On the one hand, the actual diets of wolves include many small animals whose populations humans would like to see controlled such as mice and gophers and prairie dogs. They are extremely efficient predators, but they have a symbiotic relationship with the large animals that they hunt. Wolves that hunt buffalo or elk kill and eat the oldest and most vulnerable animals and their effect on the herd is to strengthen the overall health of the herd. They also help to keep populations in check to prevent over grazing and other threats to the herd.

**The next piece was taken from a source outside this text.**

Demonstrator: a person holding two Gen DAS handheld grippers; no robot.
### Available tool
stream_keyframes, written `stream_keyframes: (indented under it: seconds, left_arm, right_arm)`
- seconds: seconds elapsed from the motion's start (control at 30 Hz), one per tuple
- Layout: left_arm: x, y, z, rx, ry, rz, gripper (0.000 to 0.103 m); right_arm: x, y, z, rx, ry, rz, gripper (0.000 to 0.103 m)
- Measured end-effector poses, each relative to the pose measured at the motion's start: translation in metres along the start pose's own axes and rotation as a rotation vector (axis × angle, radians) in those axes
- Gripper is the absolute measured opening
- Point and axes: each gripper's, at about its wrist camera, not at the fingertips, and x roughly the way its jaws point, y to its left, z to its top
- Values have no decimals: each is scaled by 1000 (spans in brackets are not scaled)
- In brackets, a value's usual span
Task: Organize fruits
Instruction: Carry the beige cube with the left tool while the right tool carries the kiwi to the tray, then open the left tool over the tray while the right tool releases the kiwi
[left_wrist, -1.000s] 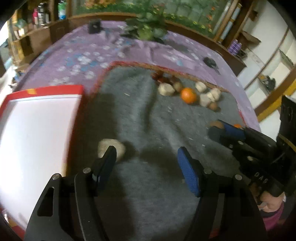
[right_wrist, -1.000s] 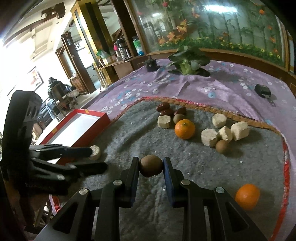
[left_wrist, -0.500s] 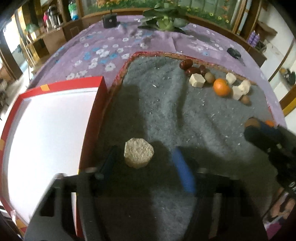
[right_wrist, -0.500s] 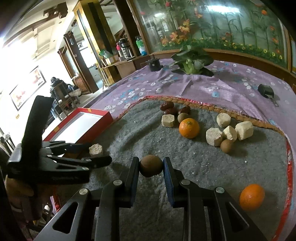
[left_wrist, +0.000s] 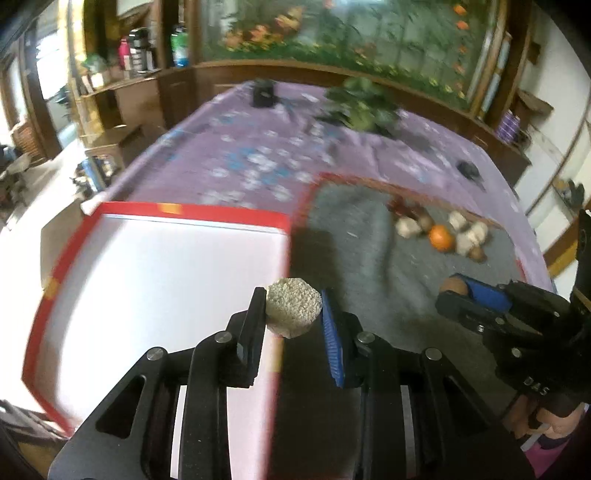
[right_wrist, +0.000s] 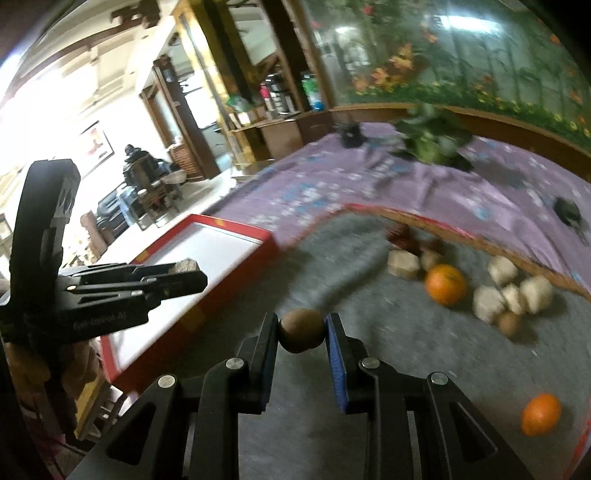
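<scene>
My left gripper (left_wrist: 292, 295) has its jaws closing, and the pads press on a beige crumbly block (left_wrist: 293, 307). It holds the block above the right edge of the red tray (left_wrist: 184, 210) with a white floor. My right gripper (right_wrist: 302, 321) is shut on a round brown fruit (right_wrist: 301, 330) above the grey mat (right_wrist: 388, 350), near the tray's corner. In the left wrist view the right gripper (left_wrist: 458, 291) sits at the right. An orange (right_wrist: 445, 284), several beige blocks (right_wrist: 513, 291), red dates (right_wrist: 400, 234) and a second orange (right_wrist: 541, 413) lie on the mat.
A purple flowered cloth (left_wrist: 258, 158) covers the table beyond the mat. A leafy green plant (left_wrist: 365, 107) and a small black box (left_wrist: 263, 94) stand at its far end. Another black item (left_wrist: 469, 170) lies at the right. Wooden shelves with bottles (left_wrist: 140, 55) line the wall.
My left gripper closed on the beige block, lifted it off the mat and carried it over the tray's edge. The right gripper, still holding the brown fruit, moved left toward the tray.
</scene>
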Motion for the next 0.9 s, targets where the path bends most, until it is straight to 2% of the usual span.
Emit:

It is a different matter with domesticated animals. Wolves are efficient hunters and there are documented cases of them killing calves and lambs. They can easily catch and kill a fully grown sheep. Because wolves tend to kill and cache, it looks to untrained eyes as if they kill ruthlessly and kill more than they eat. It is true that wolves will gorge and then return to the pups, where they regurgitate to feed the pups before returning to eat more. They also create caches to which they return for later feeding. To a rancher who has just lost a calf it looks like they killed just for the sport of killing. In the natural world, wolves don’t eat all of the food they kill. Scavengers also are fed by the actions of wolves.

For centuries, humans have killed and consumed far more meat-producing animals than wolves, but wolves are irrationally blamed for herd loss and the destruction of game animals. There are billboards across Montana warning that there will be no hunting if wolves are allowed to remain. It isn’t true, it isn’t rational, but it is a widely held belief. In the 1940’s and 1950’s when humans killed about 10,000 caribou for each one killed by a wolf, the official policy in Canada was that wolves were the cause of the decimation of the caribou herds.

We aren’t rational when it comes to our fears. And we aren’t rational when it comes to our relationship with canines. Passion clouds our judgment.

Some dogs, however, do become beloved and they do become the most loyal of friends. Whatever you think about wild wolves, it seems like a good thing that their domesticated cousins share our lives with us.